#### TASK PROMPT:
No line of the records may be dropped; print them all again exactly.

(Saved entries)
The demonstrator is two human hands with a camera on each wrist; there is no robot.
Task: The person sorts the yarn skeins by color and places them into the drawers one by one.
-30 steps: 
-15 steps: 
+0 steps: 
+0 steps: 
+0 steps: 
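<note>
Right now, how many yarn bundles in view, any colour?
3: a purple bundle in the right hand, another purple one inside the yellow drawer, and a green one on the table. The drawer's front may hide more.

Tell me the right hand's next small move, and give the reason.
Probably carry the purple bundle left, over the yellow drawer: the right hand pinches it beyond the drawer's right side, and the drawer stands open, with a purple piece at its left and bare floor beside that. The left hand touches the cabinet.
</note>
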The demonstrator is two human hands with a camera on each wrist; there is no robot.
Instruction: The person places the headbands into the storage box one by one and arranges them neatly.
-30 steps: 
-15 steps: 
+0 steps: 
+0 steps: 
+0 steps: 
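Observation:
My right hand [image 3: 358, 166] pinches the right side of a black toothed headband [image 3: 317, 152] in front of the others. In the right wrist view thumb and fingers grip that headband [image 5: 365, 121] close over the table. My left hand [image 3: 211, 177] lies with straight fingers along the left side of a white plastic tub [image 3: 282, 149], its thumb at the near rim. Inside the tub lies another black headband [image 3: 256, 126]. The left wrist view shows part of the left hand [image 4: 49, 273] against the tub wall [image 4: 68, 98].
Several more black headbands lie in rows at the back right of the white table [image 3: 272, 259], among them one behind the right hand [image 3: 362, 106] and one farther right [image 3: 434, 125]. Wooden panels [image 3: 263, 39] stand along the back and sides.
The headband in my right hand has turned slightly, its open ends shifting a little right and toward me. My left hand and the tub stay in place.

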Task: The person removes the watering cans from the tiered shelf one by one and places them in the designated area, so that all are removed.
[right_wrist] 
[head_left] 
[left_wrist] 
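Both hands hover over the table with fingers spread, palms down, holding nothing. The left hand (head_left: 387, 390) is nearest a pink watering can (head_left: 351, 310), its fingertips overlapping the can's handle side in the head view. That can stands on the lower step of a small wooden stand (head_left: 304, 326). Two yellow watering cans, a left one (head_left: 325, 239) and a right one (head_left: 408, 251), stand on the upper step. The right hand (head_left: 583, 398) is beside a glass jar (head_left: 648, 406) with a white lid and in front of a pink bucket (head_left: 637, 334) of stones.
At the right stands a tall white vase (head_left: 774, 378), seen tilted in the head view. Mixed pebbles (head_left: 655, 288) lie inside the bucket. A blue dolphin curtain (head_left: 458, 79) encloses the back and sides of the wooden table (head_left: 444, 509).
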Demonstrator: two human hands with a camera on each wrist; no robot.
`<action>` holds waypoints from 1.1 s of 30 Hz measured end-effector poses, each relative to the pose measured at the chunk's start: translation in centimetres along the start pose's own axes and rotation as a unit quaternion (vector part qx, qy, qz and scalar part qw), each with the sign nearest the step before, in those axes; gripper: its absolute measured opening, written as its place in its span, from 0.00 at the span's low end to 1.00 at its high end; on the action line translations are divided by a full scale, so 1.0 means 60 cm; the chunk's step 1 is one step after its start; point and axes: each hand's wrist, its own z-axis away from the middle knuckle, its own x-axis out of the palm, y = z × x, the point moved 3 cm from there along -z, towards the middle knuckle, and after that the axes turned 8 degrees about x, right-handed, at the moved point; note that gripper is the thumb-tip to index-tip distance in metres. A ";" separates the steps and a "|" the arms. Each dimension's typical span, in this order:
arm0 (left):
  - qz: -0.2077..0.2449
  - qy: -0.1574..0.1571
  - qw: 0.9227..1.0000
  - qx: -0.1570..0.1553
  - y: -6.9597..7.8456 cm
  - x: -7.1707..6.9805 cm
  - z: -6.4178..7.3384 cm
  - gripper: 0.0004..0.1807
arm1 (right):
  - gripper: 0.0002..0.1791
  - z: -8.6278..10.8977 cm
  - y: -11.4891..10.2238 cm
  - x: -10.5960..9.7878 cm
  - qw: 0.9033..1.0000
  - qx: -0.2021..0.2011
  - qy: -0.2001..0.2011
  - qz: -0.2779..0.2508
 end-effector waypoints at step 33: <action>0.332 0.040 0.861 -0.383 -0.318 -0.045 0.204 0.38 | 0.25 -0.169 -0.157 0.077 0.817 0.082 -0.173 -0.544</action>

#### SOLUTION TO THE EXERCISE:
The demonstrator is two human hands with a camera on each wrist; there is no robot.
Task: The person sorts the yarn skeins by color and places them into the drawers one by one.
-30 steps: 
-15 steps: 
+0 steps: 
+0 steps: 
+0 steps: 
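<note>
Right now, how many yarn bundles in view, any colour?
3: a purple bundle in the right hand, another purple one inside the yellow drawer, and a green one on the table. The drawer's front may hide more.

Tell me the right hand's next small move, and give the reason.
Probably carry the purple bundle left, over the yellow drawer: the right hand pinches it beyond the drawer's right side, and the drawer stands open, with a purple piece at its left and bare floor beside that. The left hand touches the cabinet.
</note>
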The demonstrator is two human hands with a camera on each wrist; there is no robot.
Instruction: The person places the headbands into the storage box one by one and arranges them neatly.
-30 steps: 
-15 steps: 
+0 steps: 
+0 steps: 
+0 steps: 
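Observation:
My right hand [image 3: 358, 166] pinches the right side of a black toothed headband [image 3: 317, 152] in front of the others. In the right wrist view thumb and fingers grip that headband [image 5: 365, 121] close over the table. My left hand [image 3: 211, 177] lies with straight fingers along the left side of a white plastic tub [image 3: 282, 149], its thumb at the near rim. Inside the tub lies another black headband [image 3: 256, 126]. The left wrist view shows part of the left hand [image 4: 49, 273] against the tub wall [image 4: 68, 98].
Several more black headbands lie in rows at the back right of the white table [image 3: 272, 259], among them one behind the right hand [image 3: 362, 106] and one farther right [image 3: 434, 125]. Wooden panels [image 3: 263, 39] stand along the back and sides.
The headband in my right hand has turned slightly, its open ends shifting a little right and toward me. My left hand and the tub stay in place.
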
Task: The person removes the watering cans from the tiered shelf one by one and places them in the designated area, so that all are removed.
[right_wrist] 
[head_left] 
[left_wrist] 
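Both hands hover over the table with fingers spread, palms down, holding nothing. The left hand (head_left: 387, 390) is nearest a pink watering can (head_left: 351, 310), its fingertips overlapping the can's handle side in the head view. That can stands on the lower step of a small wooden stand (head_left: 304, 326). Two yellow watering cans, a left one (head_left: 325, 239) and a right one (head_left: 408, 251), stand on the upper step. The right hand (head_left: 583, 398) is beside a glass jar (head_left: 648, 406) with a white lid and in front of a pink bucket (head_left: 637, 334) of stones.
At the right stands a tall white vase (head_left: 774, 378), seen tilted in the head view. Mixed pebbles (head_left: 655, 288) lie inside the bucket. A blue dolphin curtain (head_left: 458, 79) encloses the back and sides of the wooden table (head_left: 444, 509).
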Demonstrator: two human hands with a camera on each wrist; no robot.
`<action>` holds waypoints from 1.1 s of 30 Hz measured end-effector poses, each relative to the pose measured at the chunk's start: translation in centimetres along the start pose's own axes and rotation as a unit quaternion (vector part qx, qy, qz and scalar part qw), each with the sign nearest the step before, in those axes; gripper: its absolute measured opening, written as its place in its span, from 0.00 at the span's low end to 1.00 at its high end; on the action line translations are divided by a full scale, so 1.0 means 60 cm; the chunk's step 1 is one step after its start; point and axes: each hand's wrist, its own z-axis away from the middle knuckle, its own x-axis out of the palm, y = z × x, the point moved 3 cm from there along -z, towards the middle knuckle, and after that the axes turned 8 degrees about x, right-handed, at the moved point; note that gripper is the thumb-tip to index-tip distance in metres. A ";" separates the steps and a "|" the arms. Each dimension's typical span, in this order:
arm0 (left):
  - qz: -0.2077..0.2449
  - qy: -0.1574..0.1571
  - qw: 0.9227..1.0000
  - qx: -0.1570..0.1553
  - y: -6.9597..7.8456 cm
  - x: -7.1707..6.9805 cm
  - z: -6.4178..7.3384 cm
  - gripper: 0.0004..0.1807
arm1 (right):
  - gripper: 0.0002..0.1791
  - z: -8.6278..10.8977 cm
  - y: -11.4891..10.2238 cm
  - x: -10.5960..9.7878 cm
  - qw: 0.9033..1.0000
  - qx: -0.2021..0.2011
  - qy: -0.2001..0.2011
  - qz: -0.2779..0.2508
 end-effector waypoints at step 33: <action>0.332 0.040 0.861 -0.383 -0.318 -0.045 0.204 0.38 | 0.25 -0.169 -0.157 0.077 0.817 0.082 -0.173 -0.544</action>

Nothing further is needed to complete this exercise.